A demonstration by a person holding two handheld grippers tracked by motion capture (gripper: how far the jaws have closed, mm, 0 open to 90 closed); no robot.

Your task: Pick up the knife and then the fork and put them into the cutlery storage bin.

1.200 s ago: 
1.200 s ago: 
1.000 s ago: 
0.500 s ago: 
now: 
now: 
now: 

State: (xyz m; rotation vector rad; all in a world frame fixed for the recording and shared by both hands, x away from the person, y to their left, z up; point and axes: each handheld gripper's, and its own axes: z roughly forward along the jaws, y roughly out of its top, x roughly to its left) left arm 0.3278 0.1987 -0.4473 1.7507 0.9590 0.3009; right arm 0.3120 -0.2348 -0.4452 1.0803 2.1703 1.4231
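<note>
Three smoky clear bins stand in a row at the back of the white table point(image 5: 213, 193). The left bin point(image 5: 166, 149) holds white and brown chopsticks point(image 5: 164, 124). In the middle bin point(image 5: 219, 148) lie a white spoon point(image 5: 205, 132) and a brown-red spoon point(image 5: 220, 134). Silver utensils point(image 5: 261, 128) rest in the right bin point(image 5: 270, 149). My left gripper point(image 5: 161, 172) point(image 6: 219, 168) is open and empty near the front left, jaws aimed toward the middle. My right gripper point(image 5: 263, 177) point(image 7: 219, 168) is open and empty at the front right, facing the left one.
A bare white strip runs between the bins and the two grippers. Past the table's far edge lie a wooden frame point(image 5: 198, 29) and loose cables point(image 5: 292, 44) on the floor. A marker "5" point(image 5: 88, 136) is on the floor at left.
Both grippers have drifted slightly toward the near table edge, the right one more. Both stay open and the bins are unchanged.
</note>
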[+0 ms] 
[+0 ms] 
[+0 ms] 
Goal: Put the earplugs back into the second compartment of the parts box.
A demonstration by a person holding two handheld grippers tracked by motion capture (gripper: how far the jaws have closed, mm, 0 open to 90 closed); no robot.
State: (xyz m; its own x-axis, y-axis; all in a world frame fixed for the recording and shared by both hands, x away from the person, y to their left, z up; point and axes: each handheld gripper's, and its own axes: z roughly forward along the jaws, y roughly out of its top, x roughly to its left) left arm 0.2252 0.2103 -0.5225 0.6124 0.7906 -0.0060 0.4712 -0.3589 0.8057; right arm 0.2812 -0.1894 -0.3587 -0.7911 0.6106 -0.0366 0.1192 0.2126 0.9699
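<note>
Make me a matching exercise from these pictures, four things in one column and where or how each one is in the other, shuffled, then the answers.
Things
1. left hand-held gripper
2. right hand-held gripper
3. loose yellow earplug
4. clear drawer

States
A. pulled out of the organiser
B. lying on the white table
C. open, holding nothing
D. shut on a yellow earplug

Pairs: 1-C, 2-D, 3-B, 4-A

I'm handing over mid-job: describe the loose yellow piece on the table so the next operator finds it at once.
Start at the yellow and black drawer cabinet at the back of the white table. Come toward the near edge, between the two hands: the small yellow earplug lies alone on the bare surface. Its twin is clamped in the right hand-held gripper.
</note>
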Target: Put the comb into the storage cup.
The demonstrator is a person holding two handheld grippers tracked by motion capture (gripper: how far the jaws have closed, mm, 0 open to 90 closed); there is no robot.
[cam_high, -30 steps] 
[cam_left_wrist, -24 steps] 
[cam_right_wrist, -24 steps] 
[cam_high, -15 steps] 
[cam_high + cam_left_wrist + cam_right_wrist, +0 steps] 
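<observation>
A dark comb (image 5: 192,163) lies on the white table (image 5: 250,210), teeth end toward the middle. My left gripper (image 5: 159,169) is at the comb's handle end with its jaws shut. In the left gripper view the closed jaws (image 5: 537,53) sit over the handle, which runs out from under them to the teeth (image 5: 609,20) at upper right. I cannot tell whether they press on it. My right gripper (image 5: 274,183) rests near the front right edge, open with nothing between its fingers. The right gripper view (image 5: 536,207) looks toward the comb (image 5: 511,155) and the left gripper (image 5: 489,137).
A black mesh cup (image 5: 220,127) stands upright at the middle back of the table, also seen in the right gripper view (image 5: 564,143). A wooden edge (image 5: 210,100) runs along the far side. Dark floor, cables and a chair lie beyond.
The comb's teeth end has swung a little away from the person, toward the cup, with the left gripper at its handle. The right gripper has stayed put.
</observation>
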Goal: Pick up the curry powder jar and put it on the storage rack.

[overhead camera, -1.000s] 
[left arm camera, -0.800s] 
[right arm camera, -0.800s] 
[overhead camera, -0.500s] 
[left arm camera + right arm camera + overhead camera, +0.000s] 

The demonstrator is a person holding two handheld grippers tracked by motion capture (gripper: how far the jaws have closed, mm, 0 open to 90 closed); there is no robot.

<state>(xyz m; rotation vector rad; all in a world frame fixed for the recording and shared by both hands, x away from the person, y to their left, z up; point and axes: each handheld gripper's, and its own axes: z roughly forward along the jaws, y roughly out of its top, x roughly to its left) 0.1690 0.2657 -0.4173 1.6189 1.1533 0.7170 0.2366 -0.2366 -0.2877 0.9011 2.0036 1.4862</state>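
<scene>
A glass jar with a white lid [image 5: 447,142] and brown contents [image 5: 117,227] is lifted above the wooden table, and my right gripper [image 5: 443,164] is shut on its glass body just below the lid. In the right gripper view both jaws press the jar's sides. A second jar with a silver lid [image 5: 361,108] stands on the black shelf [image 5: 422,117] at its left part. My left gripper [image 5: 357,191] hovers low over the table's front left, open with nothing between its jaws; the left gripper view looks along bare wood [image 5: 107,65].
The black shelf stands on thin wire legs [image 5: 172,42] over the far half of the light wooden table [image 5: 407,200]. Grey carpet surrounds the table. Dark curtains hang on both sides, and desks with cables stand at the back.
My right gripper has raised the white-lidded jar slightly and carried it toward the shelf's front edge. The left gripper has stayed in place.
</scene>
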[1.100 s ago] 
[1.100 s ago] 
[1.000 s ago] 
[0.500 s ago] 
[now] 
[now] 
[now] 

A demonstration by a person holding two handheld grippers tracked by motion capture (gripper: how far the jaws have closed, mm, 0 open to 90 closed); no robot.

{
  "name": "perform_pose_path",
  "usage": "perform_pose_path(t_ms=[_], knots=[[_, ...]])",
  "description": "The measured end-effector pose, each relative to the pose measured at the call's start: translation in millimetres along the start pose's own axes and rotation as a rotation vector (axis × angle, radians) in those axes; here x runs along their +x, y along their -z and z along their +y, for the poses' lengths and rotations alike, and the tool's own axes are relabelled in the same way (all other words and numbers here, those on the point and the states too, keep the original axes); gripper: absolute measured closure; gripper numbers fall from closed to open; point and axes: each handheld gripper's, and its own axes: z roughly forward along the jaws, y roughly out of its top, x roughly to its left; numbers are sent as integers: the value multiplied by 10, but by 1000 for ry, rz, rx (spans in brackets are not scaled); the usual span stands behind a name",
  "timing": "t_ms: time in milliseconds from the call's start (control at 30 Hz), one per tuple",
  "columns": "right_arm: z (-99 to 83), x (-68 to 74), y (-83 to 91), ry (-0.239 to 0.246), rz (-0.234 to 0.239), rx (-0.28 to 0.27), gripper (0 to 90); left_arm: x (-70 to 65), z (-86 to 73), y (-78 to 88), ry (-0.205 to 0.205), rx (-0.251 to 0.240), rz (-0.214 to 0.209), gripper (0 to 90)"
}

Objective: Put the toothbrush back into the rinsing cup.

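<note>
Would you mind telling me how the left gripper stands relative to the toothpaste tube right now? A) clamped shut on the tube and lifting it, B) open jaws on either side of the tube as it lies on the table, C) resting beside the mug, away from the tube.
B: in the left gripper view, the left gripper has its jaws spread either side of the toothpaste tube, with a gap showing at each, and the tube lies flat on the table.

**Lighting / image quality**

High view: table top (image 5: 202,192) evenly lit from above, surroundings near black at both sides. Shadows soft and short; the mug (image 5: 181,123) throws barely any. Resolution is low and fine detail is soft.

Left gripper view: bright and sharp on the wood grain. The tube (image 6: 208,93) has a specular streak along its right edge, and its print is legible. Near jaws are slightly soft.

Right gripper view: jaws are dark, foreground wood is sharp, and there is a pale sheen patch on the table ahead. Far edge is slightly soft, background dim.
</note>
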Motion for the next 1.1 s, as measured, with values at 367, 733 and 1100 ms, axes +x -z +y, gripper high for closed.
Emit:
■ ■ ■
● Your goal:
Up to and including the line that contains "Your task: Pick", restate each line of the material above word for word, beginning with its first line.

● Result for this exercise:
A demonstration by a person holding two handheld grippers tracked by motion capture (gripper: how far the jaws have closed, mm, 0 open to 90 closed); no robot.

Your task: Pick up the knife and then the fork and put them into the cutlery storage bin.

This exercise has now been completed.